*Brief*:
Please copy all of the data that follows exactly, leaving any pictures out.

*Information provided*:
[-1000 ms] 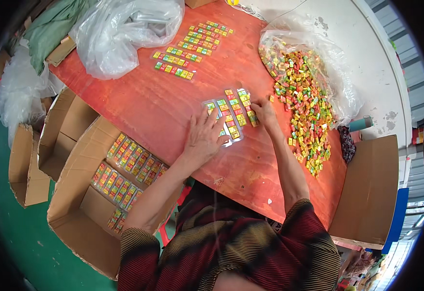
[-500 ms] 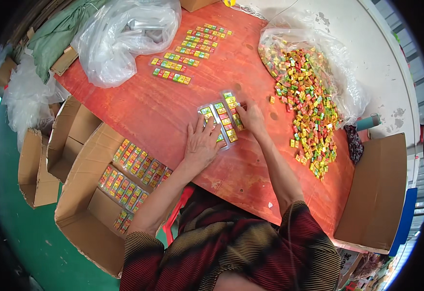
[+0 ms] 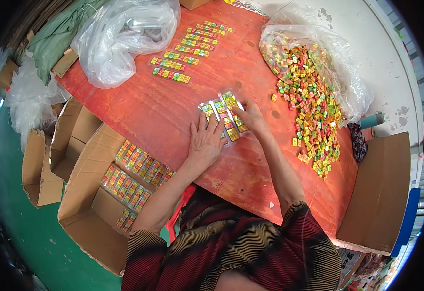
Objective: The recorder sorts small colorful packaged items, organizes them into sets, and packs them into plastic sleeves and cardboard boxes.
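Observation:
Three narrow clear plastic trays filled with small red, yellow and green boxes lie side by side on the red table in front of me. My left hand [image 3: 206,143] rests on the left tray [image 3: 207,109] with its fingers spread, and its fingertips reach the middle tray [image 3: 221,111]. At the right tray [image 3: 230,101], my right hand [image 3: 249,117] has its thumb and fingers closed on the outer edge. That tray sits tight against the middle one. Parts of the left tray are hidden under my fingers.
A heap of loose small boxes [image 3: 313,111] spills from a clear bag [image 3: 350,92] at the right. Several filled trays [image 3: 171,74] lie farther back, near another plastic bag [image 3: 106,46]. A cardboard box [image 3: 83,194] at the left holds packed trays; another box [image 3: 376,194] stands at the right.
The right tray has moved left against the middle one, closing the slanted gap between them. My right hand has moved slightly with it; my left hand stays on the left tray.

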A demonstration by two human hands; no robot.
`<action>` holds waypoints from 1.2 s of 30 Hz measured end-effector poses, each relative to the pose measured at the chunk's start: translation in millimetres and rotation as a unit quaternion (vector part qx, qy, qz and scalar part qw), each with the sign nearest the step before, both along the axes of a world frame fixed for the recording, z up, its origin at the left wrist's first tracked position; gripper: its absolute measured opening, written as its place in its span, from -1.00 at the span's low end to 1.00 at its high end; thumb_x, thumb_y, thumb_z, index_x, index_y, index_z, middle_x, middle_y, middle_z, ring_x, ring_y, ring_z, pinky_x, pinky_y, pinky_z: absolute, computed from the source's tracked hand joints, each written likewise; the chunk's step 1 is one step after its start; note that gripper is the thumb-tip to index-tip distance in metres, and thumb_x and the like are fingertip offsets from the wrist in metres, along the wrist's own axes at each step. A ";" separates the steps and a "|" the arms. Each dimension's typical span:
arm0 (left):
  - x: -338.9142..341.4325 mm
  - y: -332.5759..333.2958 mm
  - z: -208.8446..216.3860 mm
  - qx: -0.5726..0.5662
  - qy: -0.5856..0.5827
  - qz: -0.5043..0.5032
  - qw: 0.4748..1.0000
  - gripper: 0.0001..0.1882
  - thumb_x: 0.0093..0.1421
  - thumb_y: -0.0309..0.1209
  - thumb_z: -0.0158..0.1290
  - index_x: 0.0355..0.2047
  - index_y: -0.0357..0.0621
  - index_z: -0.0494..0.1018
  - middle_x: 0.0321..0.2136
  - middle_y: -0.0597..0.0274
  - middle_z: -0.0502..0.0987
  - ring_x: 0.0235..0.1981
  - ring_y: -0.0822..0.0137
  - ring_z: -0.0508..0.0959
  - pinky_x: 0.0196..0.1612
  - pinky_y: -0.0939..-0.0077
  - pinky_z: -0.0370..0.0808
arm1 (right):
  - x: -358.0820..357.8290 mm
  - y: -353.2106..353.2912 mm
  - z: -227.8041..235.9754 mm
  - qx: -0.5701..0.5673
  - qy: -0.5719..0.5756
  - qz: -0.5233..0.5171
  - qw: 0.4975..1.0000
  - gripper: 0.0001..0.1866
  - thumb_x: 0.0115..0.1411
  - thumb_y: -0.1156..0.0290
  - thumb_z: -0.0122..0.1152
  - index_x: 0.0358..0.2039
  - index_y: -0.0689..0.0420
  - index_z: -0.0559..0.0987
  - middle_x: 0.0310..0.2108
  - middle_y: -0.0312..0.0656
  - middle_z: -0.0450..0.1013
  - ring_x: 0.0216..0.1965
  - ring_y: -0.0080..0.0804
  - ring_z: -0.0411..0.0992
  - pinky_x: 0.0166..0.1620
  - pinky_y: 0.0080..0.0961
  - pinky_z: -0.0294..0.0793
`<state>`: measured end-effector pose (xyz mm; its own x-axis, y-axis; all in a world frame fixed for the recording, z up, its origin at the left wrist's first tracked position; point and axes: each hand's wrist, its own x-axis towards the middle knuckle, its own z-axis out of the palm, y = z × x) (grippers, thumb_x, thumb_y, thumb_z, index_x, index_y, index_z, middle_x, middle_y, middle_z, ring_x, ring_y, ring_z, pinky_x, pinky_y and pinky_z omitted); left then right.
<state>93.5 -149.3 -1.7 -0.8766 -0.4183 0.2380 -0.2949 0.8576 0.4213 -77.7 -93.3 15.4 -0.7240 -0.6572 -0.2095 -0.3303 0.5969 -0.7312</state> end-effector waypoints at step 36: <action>-7.8 3.7 -5.7 -0.001 0.057 0.104 0.993 -0.56 -0.01 -0.40 0.00 -0.10 -0.31 0.27 -0.09 -0.02 0.26 -0.07 0.05 0.24 -0.12 0.15 0.18 | 34.2 9.9 -0.2 -0.052 -0.016 0.042 0.998 -0.52 -0.04 0.27 0.15 -0.16 0.34 0.36 -0.38 -0.03 0.44 -0.36 -0.30 0.42 -0.31 -0.41 0.39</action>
<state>85.7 -145.6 -7.4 -0.7386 -0.5872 0.3312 -0.4167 0.7837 0.4606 -43.5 -83.4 15.2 -0.6595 -0.7347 -0.1590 -0.3513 0.4882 -0.7989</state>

*Answer for this exercise*:
[-1000 ms] 
[-500 ms] 
[+0 ms] 
Objective: The recorder sorts small colorful packaged items, organizes them into sets, and packs them into plastic sleeves and cardboard boxes.
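Observation:
Three narrow clear plastic trays filled with small red, yellow and green boxes lie side by side on the red table in front of me. My left hand [image 3: 206,143] rests on the left tray [image 3: 207,109] with its fingers spread, and its fingertips reach the middle tray [image 3: 221,111]. At the right tray [image 3: 230,101], my right hand [image 3: 249,117] has its thumb and fingers closed on the outer edge. That tray sits tight against the middle one. Parts of the left tray are hidden under my fingers.
A heap of loose small boxes [image 3: 313,111] spills from a clear bag [image 3: 350,92] at the right. Several filled trays [image 3: 171,74] lie farther back, near another plastic bag [image 3: 106,46]. A cardboard box [image 3: 83,194] at the left holds packed trays; another box [image 3: 376,194] stands at the right.
The right tray has moved left against the middle one, closing the slanted gap between them. My right hand has moved slightly with it; my left hand stays on the left tray.
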
A demonstration by two human hands; no robot.
`<action>` holds waypoints from 1.2 s of 30 Hz measured end-effector poses, each relative to the pose measured at the chunk's start: translation in millimetres and rotation as a unit quaternion (vector part qx, qy, qz and scalar part qw), each with the sign nearest the step before, both along the axes of a world frame fixed for the recording, z up, its origin at the left wrist's first tracked position; gripper: its absolute measured opening, written as its place in its span, from -1.00 at the span's low end to 1.00 at its high end; thumb_x, thumb_y, thumb_z, index_x, index_y, index_z, middle_x, middle_y, middle_z, ring_x, ring_y, ring_z, pinky_x, pinky_y, pinky_z: absolute, computed from the source's tracked hand joints, each written likewise; the chunk's step 1 is one step after its start; note that gripper is the thumb-tip to index-tip distance in metres, and thumb_x and the like are fingertip offsets from the wrist in metres, along the wrist's own axes at each step. A ";" separates the steps and a "|" the arms. Each dimension's typical span:
arm0 (left):
  - x: -338.9142..341.4325 mm
  - y: -332.5759..333.2958 mm
  - z: -208.8446..216.3860 mm
  - qx: -0.5726..0.5662
  - qy: -0.5856..0.5827
  - qz: -0.5043..0.5032
  - qw: 0.4748..1.0000
  - gripper: 0.0001..0.1882
  - thumb_x: 0.0093..0.1421
  - thumb_y: -0.0309..0.1209
  - thumb_z: -0.0158..0.1290
  - index_x: 0.0355..0.2047
  - index_y: -0.0357..0.0621
  - index_z: -0.0494..0.1018
  - middle_x: 0.0321..0.2136
  - middle_y: -0.0597..0.0274
  - middle_z: -0.0502..0.0987
  - ring_x: 0.0235..0.1981
  - ring_y: -0.0822..0.0137
  - ring_z: -0.0508..0.0959
  - pinky_x: 0.0196..0.1612
  - pinky_y: -0.0939..-0.0077
  - pinky_z: -0.0370..0.0808
arm1 (right):
  - x: -358.0820..357.8290 mm
  - y: -353.2106..353.2912 mm
  - z: -227.8041..235.9754 mm
  - qx: -0.5701..0.5673
  - qy: -0.5719..0.5756
  - qz: -0.5233..0.5171
  - qw: 0.4975..1.0000
  - gripper: 0.0001..0.1866
  - thumb_x: 0.0115..0.1411
  - thumb_y: -0.1156..0.0290
  - thumb_z: -0.0122..0.1152
  - index_x: 0.0358..0.2039
  - index_y: -0.0689..0.0420
  - index_z: -0.0559..0.0987
  - middle_x: 0.0310..0.2108
  - middle_y: -0.0312..0.0656
  - middle_z: -0.0450..0.1013
  - ring_x: 0.0216..0.1965
  - ring_y: -0.0080..0.0804
  - ring_z: -0.0411..0.0992
  - pinky_x: 0.0166..0.1620
  - pinky_y: 0.0080..0.0961
  - pinky_z: -0.0294..0.0793
`<state>`: measured end-effector pose (xyz mm; its own x-axis, y-axis; all in a world frame fixed for the recording, z up, its origin at the left wrist's first tracked position; point and axes: each hand's wrist, its own x-axis towards the middle knuckle, its own z-axis out of the palm, y = z × x) (grippers, thumb_x, thumb_y, thumb_z, index_x, index_y, index_z, middle_x, middle_y, middle_z, ring_x, ring_y, ring_z, pinky_x, pinky_y and pinky_z omitted); left then right.
<state>93.5 -149.3 -1.7 -0.8766 -0.4183 0.2380 -0.2949 0.8576 0.4213 -77.7 -93.3 15.4 -0.7240 -0.6572 -0.2095 -0.3303 0.5969 -0.7312</state> end-effector waypoints at step 36: <action>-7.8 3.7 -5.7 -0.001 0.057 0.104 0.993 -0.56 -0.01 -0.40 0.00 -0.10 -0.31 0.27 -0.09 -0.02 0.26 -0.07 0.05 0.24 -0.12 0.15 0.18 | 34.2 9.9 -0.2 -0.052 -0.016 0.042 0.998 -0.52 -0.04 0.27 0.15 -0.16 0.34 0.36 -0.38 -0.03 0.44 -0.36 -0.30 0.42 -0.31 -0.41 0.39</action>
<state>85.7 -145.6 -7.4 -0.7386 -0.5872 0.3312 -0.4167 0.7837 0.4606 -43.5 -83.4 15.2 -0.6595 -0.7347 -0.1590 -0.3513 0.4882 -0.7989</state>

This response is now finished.